ACTIVITY
Write out the entries below exactly. End with the line that contains "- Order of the".

WORKING DATA
........
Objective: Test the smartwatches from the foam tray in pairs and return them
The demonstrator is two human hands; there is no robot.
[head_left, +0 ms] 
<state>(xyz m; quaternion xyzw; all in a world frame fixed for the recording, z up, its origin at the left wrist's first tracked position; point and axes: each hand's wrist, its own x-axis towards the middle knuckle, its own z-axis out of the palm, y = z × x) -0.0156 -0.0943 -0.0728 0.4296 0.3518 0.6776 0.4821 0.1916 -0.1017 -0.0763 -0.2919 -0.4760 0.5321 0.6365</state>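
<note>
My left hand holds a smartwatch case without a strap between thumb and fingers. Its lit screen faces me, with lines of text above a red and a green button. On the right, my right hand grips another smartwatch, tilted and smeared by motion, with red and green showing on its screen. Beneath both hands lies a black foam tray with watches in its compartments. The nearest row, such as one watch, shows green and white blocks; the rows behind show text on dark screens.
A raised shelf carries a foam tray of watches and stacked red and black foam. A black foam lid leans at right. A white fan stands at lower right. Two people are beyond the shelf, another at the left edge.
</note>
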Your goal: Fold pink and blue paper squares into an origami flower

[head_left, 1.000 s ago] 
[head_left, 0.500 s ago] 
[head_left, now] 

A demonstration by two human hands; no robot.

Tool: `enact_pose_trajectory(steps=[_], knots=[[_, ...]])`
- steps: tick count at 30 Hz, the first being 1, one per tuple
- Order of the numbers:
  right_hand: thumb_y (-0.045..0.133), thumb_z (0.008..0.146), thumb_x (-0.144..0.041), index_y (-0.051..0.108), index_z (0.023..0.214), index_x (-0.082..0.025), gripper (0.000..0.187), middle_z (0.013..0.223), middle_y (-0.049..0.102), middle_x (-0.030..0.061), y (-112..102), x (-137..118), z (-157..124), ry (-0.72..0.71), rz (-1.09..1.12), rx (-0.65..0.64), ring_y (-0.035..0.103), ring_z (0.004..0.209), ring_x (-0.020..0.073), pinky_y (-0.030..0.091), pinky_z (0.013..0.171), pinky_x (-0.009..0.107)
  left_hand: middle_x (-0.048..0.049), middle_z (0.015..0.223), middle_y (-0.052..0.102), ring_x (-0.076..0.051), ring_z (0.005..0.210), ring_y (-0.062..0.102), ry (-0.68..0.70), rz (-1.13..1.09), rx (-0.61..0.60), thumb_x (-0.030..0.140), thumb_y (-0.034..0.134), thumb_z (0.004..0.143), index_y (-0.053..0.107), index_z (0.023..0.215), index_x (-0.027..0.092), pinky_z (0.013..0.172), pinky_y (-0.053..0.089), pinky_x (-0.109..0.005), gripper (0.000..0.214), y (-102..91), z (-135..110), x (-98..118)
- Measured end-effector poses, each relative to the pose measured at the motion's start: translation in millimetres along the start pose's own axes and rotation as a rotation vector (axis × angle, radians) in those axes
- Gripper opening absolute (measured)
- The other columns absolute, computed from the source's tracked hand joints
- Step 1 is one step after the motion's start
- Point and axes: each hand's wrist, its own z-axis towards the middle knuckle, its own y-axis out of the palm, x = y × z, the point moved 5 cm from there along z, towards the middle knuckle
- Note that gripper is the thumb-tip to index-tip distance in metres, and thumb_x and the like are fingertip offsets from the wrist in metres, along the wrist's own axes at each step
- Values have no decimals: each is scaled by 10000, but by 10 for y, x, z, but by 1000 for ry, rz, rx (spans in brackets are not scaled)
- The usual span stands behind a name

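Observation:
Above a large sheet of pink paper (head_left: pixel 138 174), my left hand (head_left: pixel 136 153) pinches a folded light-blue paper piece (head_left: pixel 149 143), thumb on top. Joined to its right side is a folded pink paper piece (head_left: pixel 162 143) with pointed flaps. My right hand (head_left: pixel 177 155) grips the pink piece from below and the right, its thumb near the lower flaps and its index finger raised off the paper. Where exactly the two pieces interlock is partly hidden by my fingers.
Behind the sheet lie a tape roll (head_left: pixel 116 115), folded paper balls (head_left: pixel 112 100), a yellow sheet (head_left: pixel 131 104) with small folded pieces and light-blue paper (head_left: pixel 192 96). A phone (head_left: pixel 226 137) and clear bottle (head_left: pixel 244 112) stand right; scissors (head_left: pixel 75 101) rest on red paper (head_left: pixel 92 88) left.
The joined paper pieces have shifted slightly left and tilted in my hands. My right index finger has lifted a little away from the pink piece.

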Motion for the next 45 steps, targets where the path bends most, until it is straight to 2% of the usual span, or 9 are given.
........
COMPLETED TASK
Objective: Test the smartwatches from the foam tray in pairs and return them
The demonstrator is two human hands; there is no robot.
[head_left, +0 ms] 
<state>(xyz m; quaternion xyzw; all in a world frame fixed for the recording, z up, its origin at the left wrist's first tracked position; point and axes: each hand's wrist, its own x-axis towards the middle knuckle, its own z-axis out of the palm, y = z × x) -0.0156 -0.0943 -0.0728 0.4296 0.3518 0.6776 0.4821 0.1916 -0.1017 -0.0763 -0.2919 -0.4760 0.5321 0.6365</state>
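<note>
My left hand holds a smartwatch case without a strap between thumb and fingers. Its lit screen faces me, with lines of text above a red and a green button. On the right, my right hand grips another smartwatch, tilted and smeared by motion, with red and green showing on its screen. Beneath both hands lies a black foam tray with watches in its compartments. The nearest row, such as one watch, shows green and white blocks; the rows behind show text on dark screens.
A raised shelf carries a foam tray of watches and stacked red and black foam. A black foam lid leans at right. A white fan stands at lower right. Two people are beyond the shelf, another at the left edge.
</note>
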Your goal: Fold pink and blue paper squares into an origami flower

[head_left, 1.000 s ago] 
[head_left, 0.500 s ago] 
[head_left, now] 

A demonstration by two human hands; no robot.

Tool: `enact_pose_trajectory(steps=[_], knots=[[_, ...]])`
- steps: tick count at 30 Hz, the first being 1, one per tuple
- Order of the numbers:

Besides this answer, the exercise requires nothing else.